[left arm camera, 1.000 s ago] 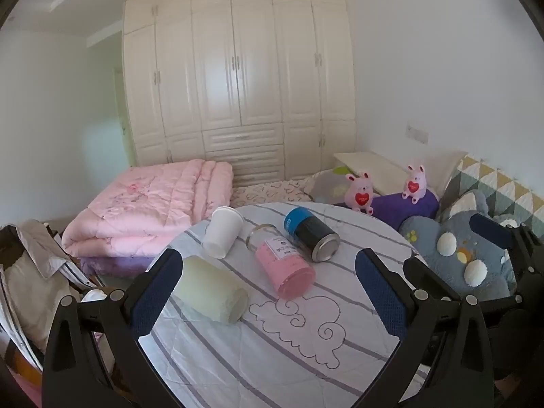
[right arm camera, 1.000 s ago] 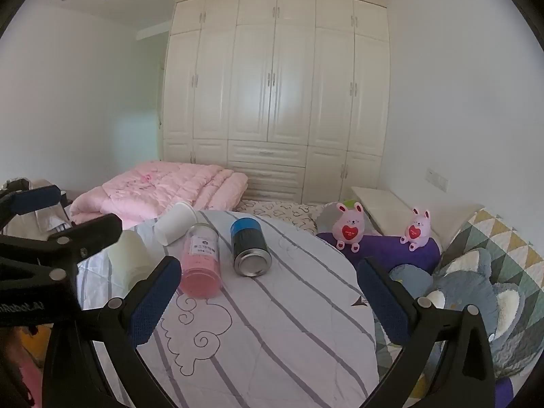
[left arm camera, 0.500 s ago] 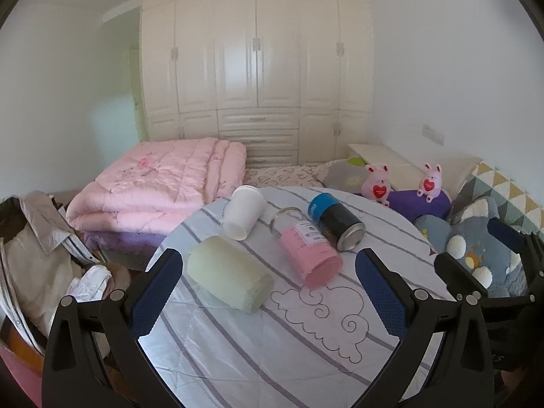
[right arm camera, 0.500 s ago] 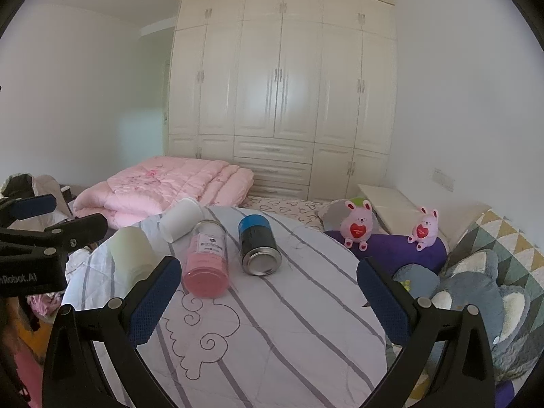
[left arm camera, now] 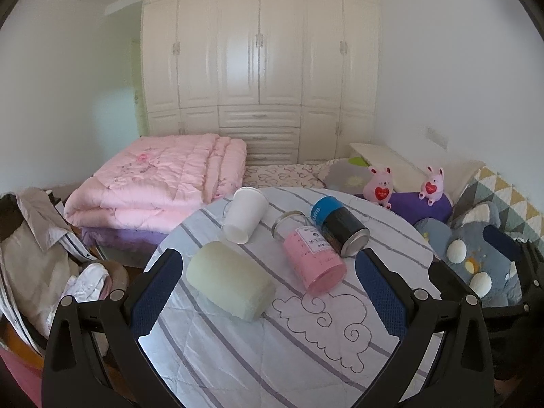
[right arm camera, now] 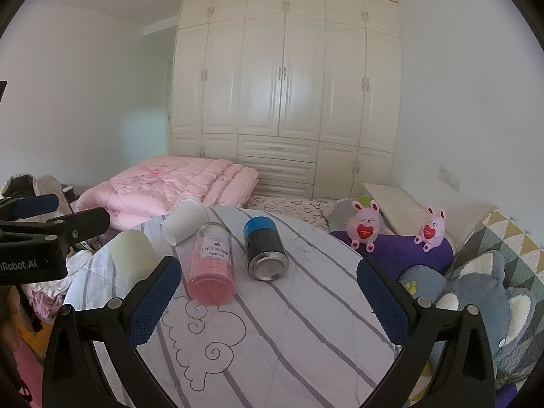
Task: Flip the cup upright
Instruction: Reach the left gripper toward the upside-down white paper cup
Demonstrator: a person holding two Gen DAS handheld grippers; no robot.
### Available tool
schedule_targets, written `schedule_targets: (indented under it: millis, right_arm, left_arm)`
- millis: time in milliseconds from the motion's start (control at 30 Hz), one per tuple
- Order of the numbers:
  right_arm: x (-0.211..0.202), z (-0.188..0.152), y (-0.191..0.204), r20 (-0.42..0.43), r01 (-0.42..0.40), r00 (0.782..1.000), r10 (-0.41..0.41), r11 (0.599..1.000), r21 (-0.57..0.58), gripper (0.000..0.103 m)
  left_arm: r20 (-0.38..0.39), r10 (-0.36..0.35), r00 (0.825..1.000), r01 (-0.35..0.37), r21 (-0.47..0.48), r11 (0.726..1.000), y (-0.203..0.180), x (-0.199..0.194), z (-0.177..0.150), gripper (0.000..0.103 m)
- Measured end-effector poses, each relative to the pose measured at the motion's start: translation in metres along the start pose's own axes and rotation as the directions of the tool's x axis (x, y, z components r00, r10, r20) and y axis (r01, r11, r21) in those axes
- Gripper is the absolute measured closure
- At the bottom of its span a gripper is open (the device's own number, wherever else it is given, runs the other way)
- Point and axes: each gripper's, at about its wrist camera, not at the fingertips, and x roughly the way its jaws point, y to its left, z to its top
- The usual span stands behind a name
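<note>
Several cups lie on their sides on a round table with a striped cloth [left arm camera: 258, 357] [right arm camera: 306, 340]. A pale green cup [left arm camera: 229, 280] [right arm camera: 132, 255] is nearest the left gripper. A white paper cup [left arm camera: 244, 216] [right arm camera: 185, 221] lies farther back. A pink clear-topped bottle [left arm camera: 309, 256] [right arm camera: 212, 268] and a blue-capped black can [left arm camera: 340, 226] [right arm camera: 265, 248] lie side by side. My left gripper [left arm camera: 268, 292] is open and empty, just short of the green cup. My right gripper [right arm camera: 268, 302] is open and empty, near the bottle and can.
A folded pink quilt [left arm camera: 159, 183] lies behind the table. Pink plush toys [left arm camera: 380, 187], a purple cushion [right arm camera: 401, 251] and grey plush pillows [left arm camera: 476, 248] sit at the right. Clothes [left arm camera: 34, 255] pile at the left. White wardrobes [right arm camera: 285, 85] fill the back wall.
Both views have shifted: the cups now sit more to the right and closer in the left wrist view. The right gripper has drawn slightly nearer the bottle and can. No cup has moved.
</note>
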Motion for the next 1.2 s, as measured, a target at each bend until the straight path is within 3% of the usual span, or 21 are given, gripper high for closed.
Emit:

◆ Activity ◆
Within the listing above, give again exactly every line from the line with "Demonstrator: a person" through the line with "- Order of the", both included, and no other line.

◆ Response below ◆
Demonstrator: a person holding two Gen DAS handheld grippers; no robot.
### Available tool
schedule_targets, written `schedule_targets: (indented under it: millis, right_arm, left_arm)`
- millis: time in milliseconds from the motion's start (control at 30 Hz), one per tuple
- Order of the numbers:

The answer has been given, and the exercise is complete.